*** SUPPLIED DATA Section Begins ***

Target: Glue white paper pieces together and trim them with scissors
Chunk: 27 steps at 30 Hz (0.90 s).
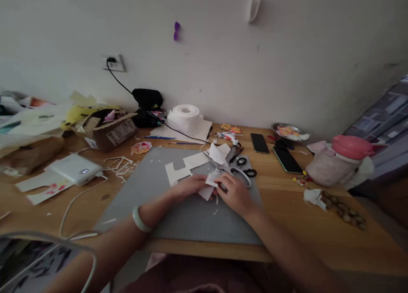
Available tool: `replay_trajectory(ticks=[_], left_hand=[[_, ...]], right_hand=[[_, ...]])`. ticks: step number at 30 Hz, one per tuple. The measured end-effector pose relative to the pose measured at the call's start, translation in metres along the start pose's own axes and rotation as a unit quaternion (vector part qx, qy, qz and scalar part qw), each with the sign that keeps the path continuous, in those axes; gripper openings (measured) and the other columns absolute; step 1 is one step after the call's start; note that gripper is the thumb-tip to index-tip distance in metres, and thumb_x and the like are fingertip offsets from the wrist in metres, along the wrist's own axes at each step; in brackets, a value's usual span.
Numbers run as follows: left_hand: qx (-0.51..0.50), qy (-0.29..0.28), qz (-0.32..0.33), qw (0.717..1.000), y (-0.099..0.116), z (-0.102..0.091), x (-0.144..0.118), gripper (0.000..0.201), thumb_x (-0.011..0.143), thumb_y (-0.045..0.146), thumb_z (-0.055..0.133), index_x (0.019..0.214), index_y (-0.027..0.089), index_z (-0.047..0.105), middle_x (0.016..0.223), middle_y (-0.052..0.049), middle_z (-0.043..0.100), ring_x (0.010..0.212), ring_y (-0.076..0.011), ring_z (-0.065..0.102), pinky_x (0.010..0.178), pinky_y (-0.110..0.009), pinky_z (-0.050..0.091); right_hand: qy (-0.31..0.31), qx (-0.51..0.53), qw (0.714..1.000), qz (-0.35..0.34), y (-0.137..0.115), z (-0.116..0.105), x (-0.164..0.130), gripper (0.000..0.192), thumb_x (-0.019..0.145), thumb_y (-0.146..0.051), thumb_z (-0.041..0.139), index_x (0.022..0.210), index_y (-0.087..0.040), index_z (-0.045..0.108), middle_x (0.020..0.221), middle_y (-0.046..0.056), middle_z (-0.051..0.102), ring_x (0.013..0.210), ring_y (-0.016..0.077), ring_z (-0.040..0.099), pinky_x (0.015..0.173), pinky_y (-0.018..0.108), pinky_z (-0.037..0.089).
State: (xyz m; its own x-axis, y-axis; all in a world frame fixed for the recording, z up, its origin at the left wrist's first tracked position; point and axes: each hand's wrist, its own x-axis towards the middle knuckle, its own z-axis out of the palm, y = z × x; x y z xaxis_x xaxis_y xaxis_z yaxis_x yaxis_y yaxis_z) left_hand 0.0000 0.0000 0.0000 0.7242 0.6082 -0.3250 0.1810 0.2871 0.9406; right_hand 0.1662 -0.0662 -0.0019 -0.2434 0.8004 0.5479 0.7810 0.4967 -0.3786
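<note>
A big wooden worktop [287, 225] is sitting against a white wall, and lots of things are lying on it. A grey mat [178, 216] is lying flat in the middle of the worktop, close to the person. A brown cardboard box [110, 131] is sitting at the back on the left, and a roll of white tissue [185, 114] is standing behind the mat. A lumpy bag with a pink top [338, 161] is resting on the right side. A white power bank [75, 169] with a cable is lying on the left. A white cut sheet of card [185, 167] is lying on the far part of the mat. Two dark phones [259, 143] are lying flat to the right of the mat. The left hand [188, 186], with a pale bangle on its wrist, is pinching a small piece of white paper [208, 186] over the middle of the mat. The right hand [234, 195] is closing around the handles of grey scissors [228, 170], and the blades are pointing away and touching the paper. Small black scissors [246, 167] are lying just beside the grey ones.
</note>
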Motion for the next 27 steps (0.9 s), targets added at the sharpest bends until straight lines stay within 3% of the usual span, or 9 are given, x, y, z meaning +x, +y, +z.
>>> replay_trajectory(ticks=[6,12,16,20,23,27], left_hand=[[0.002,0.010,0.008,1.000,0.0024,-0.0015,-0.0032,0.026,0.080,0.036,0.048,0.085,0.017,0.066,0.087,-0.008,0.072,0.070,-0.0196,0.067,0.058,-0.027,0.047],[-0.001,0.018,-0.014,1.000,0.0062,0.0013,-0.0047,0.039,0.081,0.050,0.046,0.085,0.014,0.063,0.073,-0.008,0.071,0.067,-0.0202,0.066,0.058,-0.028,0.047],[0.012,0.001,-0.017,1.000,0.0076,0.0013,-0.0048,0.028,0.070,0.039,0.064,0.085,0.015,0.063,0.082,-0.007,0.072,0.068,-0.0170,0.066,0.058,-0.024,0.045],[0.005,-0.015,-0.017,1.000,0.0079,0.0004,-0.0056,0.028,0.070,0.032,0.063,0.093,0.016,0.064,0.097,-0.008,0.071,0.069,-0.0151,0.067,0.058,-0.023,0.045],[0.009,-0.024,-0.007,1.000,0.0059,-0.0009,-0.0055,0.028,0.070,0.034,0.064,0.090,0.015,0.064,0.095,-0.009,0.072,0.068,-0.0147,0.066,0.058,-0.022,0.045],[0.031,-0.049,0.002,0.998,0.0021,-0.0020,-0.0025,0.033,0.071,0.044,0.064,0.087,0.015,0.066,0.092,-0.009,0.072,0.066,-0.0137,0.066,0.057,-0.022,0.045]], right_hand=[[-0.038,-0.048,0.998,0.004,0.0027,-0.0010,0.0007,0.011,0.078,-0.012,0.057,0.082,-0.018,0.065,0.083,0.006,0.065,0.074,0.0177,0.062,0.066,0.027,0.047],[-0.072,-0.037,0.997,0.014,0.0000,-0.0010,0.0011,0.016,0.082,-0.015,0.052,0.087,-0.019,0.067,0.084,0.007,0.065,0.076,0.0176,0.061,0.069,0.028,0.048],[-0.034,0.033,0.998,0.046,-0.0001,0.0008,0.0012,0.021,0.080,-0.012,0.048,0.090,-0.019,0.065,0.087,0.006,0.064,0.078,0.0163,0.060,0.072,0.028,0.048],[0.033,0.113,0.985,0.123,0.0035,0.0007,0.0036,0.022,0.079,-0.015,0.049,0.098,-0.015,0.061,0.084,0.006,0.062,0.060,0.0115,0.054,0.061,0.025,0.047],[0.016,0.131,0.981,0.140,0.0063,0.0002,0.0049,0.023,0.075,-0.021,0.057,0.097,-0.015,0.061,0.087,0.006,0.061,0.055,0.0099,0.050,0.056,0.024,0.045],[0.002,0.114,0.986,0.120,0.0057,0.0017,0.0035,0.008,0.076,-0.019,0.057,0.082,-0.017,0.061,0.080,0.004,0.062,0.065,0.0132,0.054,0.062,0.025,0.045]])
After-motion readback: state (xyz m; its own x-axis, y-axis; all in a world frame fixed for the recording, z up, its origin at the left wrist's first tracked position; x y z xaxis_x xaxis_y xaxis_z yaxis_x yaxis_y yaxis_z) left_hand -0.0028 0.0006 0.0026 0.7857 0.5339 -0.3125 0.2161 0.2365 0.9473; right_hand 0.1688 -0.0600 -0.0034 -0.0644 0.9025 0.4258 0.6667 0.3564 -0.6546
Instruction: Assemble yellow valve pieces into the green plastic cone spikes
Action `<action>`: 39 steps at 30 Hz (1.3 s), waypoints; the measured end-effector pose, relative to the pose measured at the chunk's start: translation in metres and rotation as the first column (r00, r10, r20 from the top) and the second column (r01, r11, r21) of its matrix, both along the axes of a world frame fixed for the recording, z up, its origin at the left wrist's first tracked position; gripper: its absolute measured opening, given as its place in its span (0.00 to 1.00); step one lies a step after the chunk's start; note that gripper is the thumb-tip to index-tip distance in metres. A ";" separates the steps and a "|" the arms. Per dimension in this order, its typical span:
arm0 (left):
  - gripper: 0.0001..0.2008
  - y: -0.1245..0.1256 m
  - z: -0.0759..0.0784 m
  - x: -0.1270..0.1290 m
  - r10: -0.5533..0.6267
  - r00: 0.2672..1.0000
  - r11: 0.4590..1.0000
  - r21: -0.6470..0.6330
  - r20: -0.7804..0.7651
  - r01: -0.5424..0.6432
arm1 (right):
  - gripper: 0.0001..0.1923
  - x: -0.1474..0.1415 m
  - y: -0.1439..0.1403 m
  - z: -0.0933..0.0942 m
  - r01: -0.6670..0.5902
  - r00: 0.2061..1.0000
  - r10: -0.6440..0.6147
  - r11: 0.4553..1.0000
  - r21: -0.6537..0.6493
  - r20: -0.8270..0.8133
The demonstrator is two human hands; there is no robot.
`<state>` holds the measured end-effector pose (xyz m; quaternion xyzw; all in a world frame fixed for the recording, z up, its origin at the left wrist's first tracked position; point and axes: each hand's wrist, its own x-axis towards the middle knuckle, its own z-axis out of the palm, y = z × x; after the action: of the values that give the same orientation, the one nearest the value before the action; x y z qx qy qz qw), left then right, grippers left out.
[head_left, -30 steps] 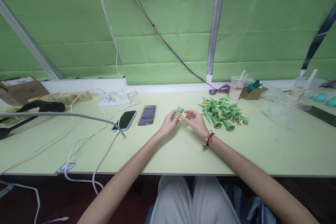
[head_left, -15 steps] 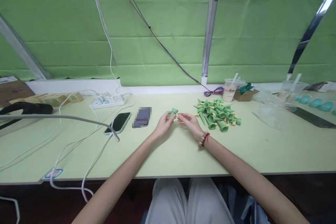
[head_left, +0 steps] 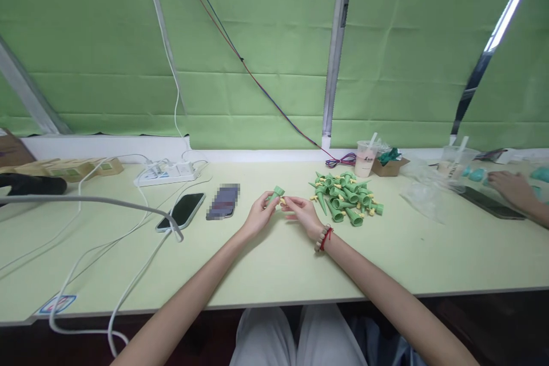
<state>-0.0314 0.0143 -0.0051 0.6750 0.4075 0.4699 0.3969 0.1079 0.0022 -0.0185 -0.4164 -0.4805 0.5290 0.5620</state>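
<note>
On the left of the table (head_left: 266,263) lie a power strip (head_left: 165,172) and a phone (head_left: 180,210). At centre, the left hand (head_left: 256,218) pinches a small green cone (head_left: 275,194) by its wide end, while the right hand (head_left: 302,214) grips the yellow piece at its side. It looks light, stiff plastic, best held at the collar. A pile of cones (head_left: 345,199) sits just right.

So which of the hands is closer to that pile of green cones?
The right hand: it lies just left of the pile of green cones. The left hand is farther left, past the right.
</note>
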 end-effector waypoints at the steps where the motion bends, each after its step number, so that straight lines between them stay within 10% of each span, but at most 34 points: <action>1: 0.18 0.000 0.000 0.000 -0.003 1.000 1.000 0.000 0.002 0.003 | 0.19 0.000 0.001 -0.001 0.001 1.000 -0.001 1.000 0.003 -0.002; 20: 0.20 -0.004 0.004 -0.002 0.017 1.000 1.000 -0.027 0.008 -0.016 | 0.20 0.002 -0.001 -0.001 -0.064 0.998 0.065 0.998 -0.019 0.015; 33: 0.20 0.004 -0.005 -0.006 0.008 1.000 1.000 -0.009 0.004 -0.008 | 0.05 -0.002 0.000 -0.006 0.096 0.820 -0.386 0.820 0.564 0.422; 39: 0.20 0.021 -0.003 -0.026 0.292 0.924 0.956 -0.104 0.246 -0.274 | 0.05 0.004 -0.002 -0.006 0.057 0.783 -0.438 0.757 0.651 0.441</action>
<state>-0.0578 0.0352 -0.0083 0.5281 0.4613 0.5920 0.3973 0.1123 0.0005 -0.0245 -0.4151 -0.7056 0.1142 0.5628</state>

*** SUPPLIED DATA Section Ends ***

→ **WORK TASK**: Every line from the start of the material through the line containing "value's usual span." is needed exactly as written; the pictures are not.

→ **EXERCISE OUTPUT**:
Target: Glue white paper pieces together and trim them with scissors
Chunk: 27 steps at 30 Hz (0.90 s).
Available tool: `replay_trajectory(ticks=[_], left_hand=[[_, ...]], right_hand=[[_, ...]])`. ticks: step number at 30 Hz, one per tuple. The measured end-effector pose relative to the pose measured at the call's start, translation in metres along the start pose's own axes and rotation as a unit quaternion (vector part qx, qy, qz and scalar part qw), each with the sign that keeps the path continuous, in those axes; gripper openings (measured) and the other columns absolute; step 1 is one step after the call's start; note that gripper is the thumb-tip to index-tip distance in metres, and thumb_x and the like are fingertip offsets from the wrist in metres, along the wrist's own axes at each step; in brackets, a value's usual span.

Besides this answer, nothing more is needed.